This first study of gene expression and oral cancer pain involved a small number of patients. Moreover, all N+ cancers were from women, allowing for a possible sex bias in our study. Further studies are needed to address these limitations. We also acknowledge that we did not demonstrate the in vivo impact of the genes on pain and metastasis or confirm the overexpression of the 40 pain and metastasis genes at the protein level. Evidence supporting putative pain mediator and oncogene roles for the genes can be found in the literature. For example, injection of INHBA into the paw elicits nociceptive behavior and release of the neuropeptide CGRP (calcitonin gene-related peptide, CALCA) from nociceptors22,58. Application of MMP1 to DRG neurons induces release of substance P from DRG neurons20. Overexpression of 19 of the genes in HNSCC has been reported as assessed by immunohistochemistry and 16 genes have been reported in association with metastasis in HNSCC or oral cancer (Supplementary Table S6). Our analysis is further supported, by reports identifying overexpression and oncogenic functions for 39 of the pain and metastasis genes in cancers, including in HNSCC and oral cancer (Supplementary Table S6). This observation is consistent with the expectation that oral cancer pain mediators released from the cancer would be putative oncogenes, not tumor suppressors.

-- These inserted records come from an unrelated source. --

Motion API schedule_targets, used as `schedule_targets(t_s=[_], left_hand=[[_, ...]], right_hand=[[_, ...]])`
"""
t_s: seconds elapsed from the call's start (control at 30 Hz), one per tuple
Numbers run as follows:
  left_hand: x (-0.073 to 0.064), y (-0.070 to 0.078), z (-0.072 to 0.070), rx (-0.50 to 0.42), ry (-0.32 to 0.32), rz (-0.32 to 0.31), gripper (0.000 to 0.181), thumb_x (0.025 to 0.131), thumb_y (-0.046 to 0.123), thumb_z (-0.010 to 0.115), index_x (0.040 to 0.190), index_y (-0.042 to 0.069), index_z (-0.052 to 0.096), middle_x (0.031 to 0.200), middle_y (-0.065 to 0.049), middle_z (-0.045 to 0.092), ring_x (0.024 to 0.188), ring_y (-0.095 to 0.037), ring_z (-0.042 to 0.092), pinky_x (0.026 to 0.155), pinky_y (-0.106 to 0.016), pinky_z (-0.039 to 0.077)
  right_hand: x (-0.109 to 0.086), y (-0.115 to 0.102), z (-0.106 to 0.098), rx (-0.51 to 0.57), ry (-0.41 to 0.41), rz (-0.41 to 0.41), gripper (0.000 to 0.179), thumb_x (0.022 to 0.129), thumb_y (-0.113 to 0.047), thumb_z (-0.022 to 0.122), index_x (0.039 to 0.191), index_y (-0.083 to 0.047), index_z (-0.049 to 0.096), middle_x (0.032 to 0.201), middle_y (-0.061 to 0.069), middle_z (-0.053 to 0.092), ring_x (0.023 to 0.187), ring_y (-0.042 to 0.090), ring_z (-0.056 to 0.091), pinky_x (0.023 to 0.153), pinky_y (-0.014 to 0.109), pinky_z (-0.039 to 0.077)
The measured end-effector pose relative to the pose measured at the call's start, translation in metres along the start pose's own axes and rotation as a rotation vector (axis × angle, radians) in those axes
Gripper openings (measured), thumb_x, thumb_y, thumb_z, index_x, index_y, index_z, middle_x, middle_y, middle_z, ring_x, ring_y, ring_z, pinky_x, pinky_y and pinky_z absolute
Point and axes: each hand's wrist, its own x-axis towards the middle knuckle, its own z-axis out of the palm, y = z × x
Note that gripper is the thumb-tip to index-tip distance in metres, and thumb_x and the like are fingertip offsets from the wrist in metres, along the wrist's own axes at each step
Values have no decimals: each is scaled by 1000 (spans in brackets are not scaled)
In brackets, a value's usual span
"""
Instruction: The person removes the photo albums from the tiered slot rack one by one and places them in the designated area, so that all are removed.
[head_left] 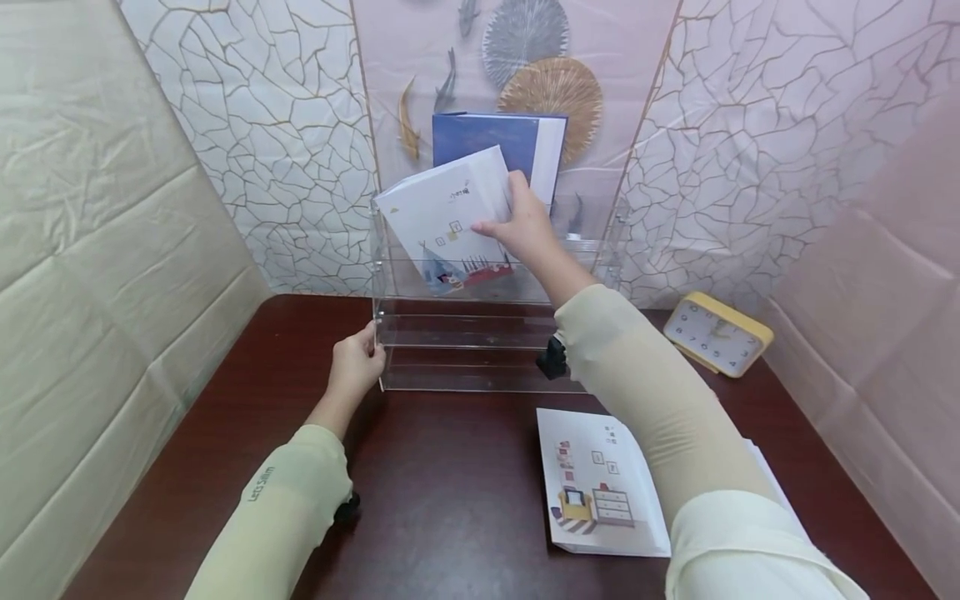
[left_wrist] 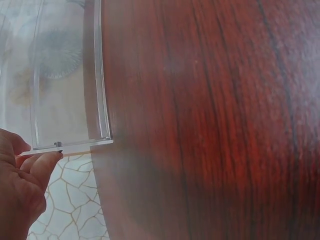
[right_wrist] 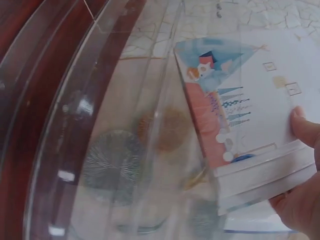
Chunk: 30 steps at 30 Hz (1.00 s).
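Note:
My right hand [head_left: 528, 225] grips a white illustrated book [head_left: 442, 208] by its right edge, thumb on the cover. The book tilts, its lower part behind a clear front panel of the acrylic rack [head_left: 480, 333]. In the right wrist view, the thumb lies on the book's cover [right_wrist: 270, 100] and the fingers are under its spine. A blue book [head_left: 480, 137] stands upright in the rack behind it. My left hand [head_left: 356, 367] pinches the rack's left side edge; in the left wrist view, thumb and fingers close on the clear side panel [left_wrist: 75, 148].
Another white book [head_left: 600, 483] with a furniture picture lies on the dark wooden table [head_left: 442, 475] at front right. A further white item [head_left: 772, 475] is partly hidden by the right sleeve. A yellow clock [head_left: 716, 333] leans at the right. Patterned cloth [head_left: 285, 150] hangs behind the rack.

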Motion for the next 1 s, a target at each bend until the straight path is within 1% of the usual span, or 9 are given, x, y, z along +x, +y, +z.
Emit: schedule_targets(t_s=[0.1,0.23,0.33,0.5,0.57,0.7,0.83,1.0], left_hand=[[-1,0,1,-18,-9,-18,47,80,-2,56,127,-4,55,47,3,36,44,-9,26,46,-28,30],[-1,1,4,-33,-23,-23,47,81,-1,56,128,-4,54,47,4,35,44,-8,26,46,-27,30],[-1,1,4,-30,-21,-26,46,81,0,56,127,-4,55,47,4,34,44,-9,25,46,-28,29],[-2,0,2,-7,-18,-27,46,81,0,57,127,-4,55,45,4,35,43,-8,24,47,-29,30],[-1,0,2,-1,-13,-21,46,80,-1,57,126,-5,56,46,4,35,43,-8,24,47,-29,30],[0,0,1,-2,-9,-17,46,80,-1,58,125,-5,57,46,4,35,43,-6,25,46,-28,30],[1,0,0,-1,-9,-19,46,80,-1,58,125,-6,56,46,4,37,43,-7,27,47,-28,31],[1,-1,2,-4,4,-11,45,79,-1,57,124,-5,57,46,2,40,45,-10,29,48,-30,33]], right_hand=[[-1,5,0,53,23,-33,61,74,-19,80,119,-8,40,107,8,55,94,21,54,81,35,44],[0,9,-4,112,75,-75,60,72,-12,81,118,-7,44,107,9,57,92,22,54,80,35,45],[2,10,-13,152,99,-86,61,71,-10,81,121,-7,46,110,8,58,95,21,54,82,34,44],[5,15,-31,236,106,-76,64,72,-7,79,127,-7,45,116,7,57,101,19,54,85,31,43],[7,17,-38,267,116,-93,66,72,-4,79,128,-6,44,116,8,56,101,19,54,85,31,44],[9,21,-50,293,150,-122,65,71,-1,79,126,-3,44,115,9,55,101,18,53,85,31,44],[9,21,-55,294,159,-106,61,72,-4,79,123,-4,45,114,9,56,101,19,54,85,32,45],[7,19,-57,282,152,-92,62,72,-6,80,124,-6,45,115,8,57,103,19,54,85,33,45]])
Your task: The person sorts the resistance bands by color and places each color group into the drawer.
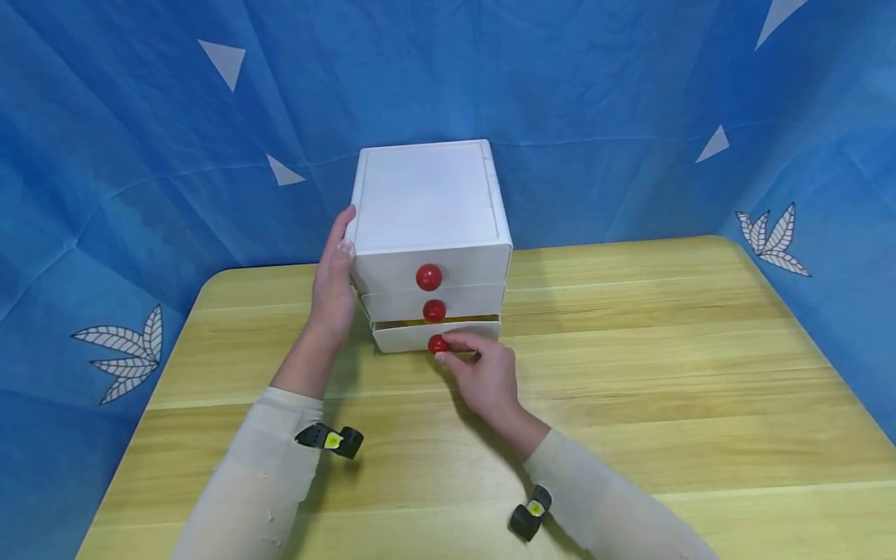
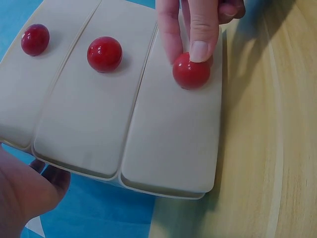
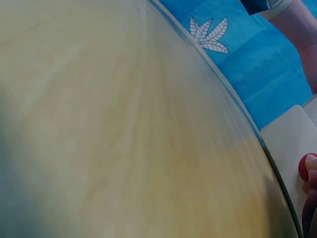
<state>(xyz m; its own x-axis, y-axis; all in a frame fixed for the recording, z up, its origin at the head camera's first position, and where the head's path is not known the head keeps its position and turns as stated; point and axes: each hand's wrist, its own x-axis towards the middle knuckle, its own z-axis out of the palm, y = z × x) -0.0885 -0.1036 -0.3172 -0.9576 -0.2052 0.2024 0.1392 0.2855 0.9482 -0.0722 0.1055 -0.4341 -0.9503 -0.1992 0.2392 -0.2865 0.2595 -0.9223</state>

In conclusion, we confirmed that pain is correlated with metastasis in oral cancer, and we demonstrated that pain score has potential to signal presence of metastasis prior to surgery. Pending future validation, preoperative reports of pain intensity appear to be promising indicators of risk for metastasis. Our transcriptome analysis highlighted the composition of the N+ oral cancer microenvironment for promotion of angiogenesis and axonogenesis. We suggest that the collection of pain and metastasis genes and neurotrophic and axon guidance genes differentially expressed in each cancer determines density of innervation and neuronal sensitization leading to the pain experienced by a patient. Preclinical studies implicated cancer-derived exosomes in induction of pain. The autocrine and paracrine actions of identified pain and metastasis genes (e.g., MMP1 and PAR1), as well as communication via exosomes, are potential therapeutic targets for stopping cancer and alleviating pain.

Methods

Patient populations

We evaluated pain in a cohort of 72 oral cancer patients and a cohort of 28 oral dysplasia patients enrolled at the New York University Oral Cancer Center between 2010 and 2017 (Supplementary Tables S1 and S2). The study was carried out in accordance with the Code of Federal Regulations on the Protection of Human Subjects (45 CFR Part 46), the National Institutes of Health requirements for human subjects research and institutional research policies and procedures of the Institutional Review Board at New York University. All personnel involved in the conduct of this study completed Human Subjects Protection Training.

All subjects gave written informed consent. Cancer patients were included if they were receiving curative treatment for an oral cavity cancer, they had not received chemotherapy or radiation treatment for a prior cancer and they had completed the University of California Oral Cancer Pain Questionnaire (UCSFOCPQ) within 30 days prior to surgery. Dysplasia patients were included if they had completed the UCSFOCPQ within two months of biopsy or resection of the precancer. We collected demographic information, which included: age, sex, ethnicity (white, Hispanic, Africa-American, Asian), location of the oral cancer (tongue, buccal mucosa, gingiva, floor of mouth, retromolar trigone), tumor size and evidence of metastasis (based on clinical examination and radiographic imaging). From pathology reports, we obtained information on lymph node metastasis (patients who received a neck dissection), TNM stage, differentiation, tumor thickness/depth of invasion and presence of perineural invasion, lymphovascular invasion and extracapsular spread. Nodal status at 1-year follow-up was available for 66 patients–29 patients were determined to have positive nodes by examination of the neck dissection specimen immediately following surgery (pN+), whereas 37 were node negative (pN0). Neck dissection was not performed on eight patients, so that the status of the neck could not be determined (pNx). During the 1-year follow-up period, two pN0 patients developed neck disease. None of the pNx patients developed neck disease and were classified as N0, giving a final nodal status of N+  = 31 and N0 = 35.

Pain questionnaire

The UCSFOCPQ asks patients to rate the intensity of their pain on a 0–100 point visual analogue scale (VAS) in response to eight questions. The questions differentiate spontaneous and function-related pain and determine the quality of pain. Questions 1, 3 and 5 ask about spontaneous intensity, sharpness and aching, while questions 2, 4, and 6 ask about these sensations when talking, eating or drinking. Question 7 asks about sensitivity to touch and question 8, how significantly pain interferes with function. The UCSFOCPQ was administered to cancer patients at a preoperative clinic visit before being prescribed analgesics for their oral cancer pain and before any treatment, as described previously7. If patients were currently taking pain medication, they were asked to refrain for 24 h. The study was approved by the New York University School of Medicine Institutional Review Board and was carried out in accordance with the NYU School of Medicine Policies and Procedures for Human Subjects Research Protection. All patients consented to participate in the study.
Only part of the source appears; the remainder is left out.